We then travelled north east to Enryakuki Temple on Mount Hieie. It was tranquil and chilly at 845 metres high, a complex of buildings and gardens of great beauty. Here in the ancient wooden central temple bulging, smelling of incense and sounding with gongs, there was a memorial service for those AGI members who had died in the last year or so, including our beloved Alan Fletcher. It was very moving.
Back to the Kyoto Seika University, this time to the tatami room for Zappin – an AGI tradition – a seven minute presentation by ten speakers. Here, some of the younger members got a chance, including the newest and youngest AGI member, Chinese designer and publisher, Jianping He, now resident in Berlin. He, I suspect, was one of the stars at last year’s congress in Berlin and gave an animated presentation complete with sonorous cello soundtrack. Utterly sophisticated.

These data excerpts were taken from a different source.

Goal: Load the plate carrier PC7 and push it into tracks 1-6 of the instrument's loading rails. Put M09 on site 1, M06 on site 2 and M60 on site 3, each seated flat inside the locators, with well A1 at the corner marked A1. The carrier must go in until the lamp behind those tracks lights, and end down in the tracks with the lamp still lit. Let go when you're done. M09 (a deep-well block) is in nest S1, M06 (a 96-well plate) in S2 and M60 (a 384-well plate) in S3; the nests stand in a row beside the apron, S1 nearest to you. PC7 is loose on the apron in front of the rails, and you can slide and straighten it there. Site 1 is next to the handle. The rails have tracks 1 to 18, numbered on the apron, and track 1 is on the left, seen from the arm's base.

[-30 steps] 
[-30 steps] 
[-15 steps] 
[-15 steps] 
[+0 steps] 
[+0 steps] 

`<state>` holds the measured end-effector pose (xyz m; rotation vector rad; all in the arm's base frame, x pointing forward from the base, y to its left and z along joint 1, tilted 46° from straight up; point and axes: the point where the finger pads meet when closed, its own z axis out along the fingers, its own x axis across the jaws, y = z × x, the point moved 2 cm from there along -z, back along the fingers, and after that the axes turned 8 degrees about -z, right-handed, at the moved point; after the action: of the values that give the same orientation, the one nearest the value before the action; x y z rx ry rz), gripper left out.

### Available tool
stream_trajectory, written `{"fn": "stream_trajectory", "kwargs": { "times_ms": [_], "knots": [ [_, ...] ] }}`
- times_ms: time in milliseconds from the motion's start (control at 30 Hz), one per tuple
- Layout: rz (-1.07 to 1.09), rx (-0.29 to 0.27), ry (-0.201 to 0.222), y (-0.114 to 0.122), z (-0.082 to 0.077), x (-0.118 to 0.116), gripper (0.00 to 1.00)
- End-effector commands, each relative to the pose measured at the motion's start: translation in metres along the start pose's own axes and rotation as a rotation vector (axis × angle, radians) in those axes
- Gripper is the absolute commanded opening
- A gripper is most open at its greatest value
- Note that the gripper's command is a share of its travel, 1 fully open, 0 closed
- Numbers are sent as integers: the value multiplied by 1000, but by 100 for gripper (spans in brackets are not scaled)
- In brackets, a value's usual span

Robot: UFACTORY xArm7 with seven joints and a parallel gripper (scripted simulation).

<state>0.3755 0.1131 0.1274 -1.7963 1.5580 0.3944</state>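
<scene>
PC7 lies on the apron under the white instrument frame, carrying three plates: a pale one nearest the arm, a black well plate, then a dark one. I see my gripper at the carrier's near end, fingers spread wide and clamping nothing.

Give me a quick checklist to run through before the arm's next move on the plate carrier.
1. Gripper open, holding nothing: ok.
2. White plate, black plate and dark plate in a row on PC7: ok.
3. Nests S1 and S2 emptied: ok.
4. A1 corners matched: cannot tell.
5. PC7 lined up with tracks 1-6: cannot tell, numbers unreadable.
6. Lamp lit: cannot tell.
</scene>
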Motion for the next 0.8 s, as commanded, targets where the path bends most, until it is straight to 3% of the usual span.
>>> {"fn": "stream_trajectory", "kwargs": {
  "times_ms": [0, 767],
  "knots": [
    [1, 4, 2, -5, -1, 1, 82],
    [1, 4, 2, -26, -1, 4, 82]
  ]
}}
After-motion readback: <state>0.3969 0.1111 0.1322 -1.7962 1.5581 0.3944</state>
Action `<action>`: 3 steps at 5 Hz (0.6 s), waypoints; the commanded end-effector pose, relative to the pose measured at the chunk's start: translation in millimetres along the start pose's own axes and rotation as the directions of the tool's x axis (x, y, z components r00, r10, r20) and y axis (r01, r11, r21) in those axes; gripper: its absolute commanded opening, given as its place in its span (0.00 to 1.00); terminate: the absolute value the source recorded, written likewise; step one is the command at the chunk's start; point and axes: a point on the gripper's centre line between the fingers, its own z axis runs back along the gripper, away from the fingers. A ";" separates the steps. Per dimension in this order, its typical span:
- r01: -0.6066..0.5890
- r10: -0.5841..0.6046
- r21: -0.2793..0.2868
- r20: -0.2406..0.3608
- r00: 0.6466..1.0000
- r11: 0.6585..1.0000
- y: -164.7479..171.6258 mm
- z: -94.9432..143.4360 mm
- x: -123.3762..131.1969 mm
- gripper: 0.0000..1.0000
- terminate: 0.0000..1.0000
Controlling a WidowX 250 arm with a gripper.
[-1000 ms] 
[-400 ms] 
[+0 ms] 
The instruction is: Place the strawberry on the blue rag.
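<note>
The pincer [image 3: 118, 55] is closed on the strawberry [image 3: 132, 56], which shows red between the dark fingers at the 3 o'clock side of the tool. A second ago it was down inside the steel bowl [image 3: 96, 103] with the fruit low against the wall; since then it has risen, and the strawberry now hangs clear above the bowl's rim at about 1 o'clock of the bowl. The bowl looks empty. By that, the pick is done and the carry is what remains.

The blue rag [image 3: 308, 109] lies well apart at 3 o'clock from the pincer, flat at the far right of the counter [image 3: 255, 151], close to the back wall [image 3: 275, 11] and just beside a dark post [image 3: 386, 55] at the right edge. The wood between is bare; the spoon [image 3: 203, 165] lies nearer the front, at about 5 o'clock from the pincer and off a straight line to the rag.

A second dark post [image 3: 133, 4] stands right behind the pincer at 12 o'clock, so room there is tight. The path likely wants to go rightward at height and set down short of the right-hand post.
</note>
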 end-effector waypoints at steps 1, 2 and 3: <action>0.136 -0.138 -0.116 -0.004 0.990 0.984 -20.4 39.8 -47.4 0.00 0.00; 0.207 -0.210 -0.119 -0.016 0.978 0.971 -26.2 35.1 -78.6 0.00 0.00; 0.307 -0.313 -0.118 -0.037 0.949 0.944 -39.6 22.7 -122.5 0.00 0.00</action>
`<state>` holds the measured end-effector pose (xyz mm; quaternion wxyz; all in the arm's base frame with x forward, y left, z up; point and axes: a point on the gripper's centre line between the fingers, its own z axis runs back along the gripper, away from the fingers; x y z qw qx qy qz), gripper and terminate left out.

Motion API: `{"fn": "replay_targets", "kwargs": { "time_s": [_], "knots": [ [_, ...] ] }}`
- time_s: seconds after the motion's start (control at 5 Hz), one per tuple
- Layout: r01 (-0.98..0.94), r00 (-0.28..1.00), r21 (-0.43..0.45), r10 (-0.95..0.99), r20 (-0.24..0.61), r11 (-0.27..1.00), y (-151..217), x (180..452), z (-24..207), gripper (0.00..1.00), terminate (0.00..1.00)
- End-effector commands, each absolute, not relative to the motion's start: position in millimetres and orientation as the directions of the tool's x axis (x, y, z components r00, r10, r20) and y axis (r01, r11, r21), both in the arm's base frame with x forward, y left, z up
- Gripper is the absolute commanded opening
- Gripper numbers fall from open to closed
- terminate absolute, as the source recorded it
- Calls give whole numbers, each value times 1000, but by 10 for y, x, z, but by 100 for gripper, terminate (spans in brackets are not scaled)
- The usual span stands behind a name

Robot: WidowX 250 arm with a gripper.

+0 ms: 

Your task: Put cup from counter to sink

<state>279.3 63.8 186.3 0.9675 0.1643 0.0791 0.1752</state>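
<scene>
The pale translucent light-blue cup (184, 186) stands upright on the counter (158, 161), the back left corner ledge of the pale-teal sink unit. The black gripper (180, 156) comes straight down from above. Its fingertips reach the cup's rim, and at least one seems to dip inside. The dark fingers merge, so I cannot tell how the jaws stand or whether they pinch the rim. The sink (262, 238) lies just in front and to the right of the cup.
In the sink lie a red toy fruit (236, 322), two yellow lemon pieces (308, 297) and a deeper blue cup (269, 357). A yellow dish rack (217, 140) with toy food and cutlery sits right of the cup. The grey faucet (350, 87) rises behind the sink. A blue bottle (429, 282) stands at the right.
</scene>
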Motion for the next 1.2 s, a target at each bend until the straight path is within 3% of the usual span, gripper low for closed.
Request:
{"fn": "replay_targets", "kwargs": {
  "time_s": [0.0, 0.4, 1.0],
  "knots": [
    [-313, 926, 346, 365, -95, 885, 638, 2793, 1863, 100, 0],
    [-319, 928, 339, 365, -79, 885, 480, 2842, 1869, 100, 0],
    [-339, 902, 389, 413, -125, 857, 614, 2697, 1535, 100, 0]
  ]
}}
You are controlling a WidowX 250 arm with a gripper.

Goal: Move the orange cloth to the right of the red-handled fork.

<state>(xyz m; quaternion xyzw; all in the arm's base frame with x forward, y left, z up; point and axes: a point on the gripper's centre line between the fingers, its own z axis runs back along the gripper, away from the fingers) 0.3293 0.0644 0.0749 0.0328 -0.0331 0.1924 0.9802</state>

Micheal de Boerg of the esteemed Studio Dumbar in the Netherlands gave us a presentation of old work (Post Office, Dutch Rail) and new, the EU logo. An enthusiastic speaker, he exhorted us to “follow your heart to create design” and reminded us to “constantly question whether we were in the business of creation or creation of business”. Taku Satoh then traced the genesis of the penguin on his packaging for Cool Mint chewing gum. “Flipper up or down, left side or right side?” Henning Wagenbreth, from Berlin, gave us some very strong illustrations of St Helena, Napoleon’s island of exile and we also got a sneak preview of the Beijing Olympic graphics. New York’s Christoph Niemann brought the house down with his very funny and pointed drawings. “I work without preconceptions,” he said. “Design has to have an idea.”
After a Geisha performance there was another generous reception. This time with a stunning view over the whole of Kyoto.
The next day was quite relaxing. A sightseeing tour of two of Kyoto’s most famous temples: Ginkakuji, which is a celebration of nature and the four seasons and Ryounji Temple, where there is a mysterious rock garden consisting of nothing but white gravel and 15 rocks. What does it mean? The walls are made of clay boiled in oil. As time went by an abstract patterning emerged from oil seeping through the clay.
Then to an exquisite traditional restaurant in Tokyo’s old quarter. I, alas, had to leave for the Shinkansen and then back to London and missed the final night banquet which was apparently quite sensational. “It was just wonderful, absolutely fantastic,” says Melbourne designer David Lancashire. “It was in a club on the fifty-third floor of a building in Roppongi, the lift was lit from the underside; magic. The food was exquisite; they really laid it on, and there were Taiko drummers with their six-foot high drums; two of these drums had been brought together for the first time in 100 years.”
I remember these drummers. There was a group of Taiko drummers at the AGI congress, last in Tokyo 18 years ago. I was there and the incredible sound they made reverberates through me still.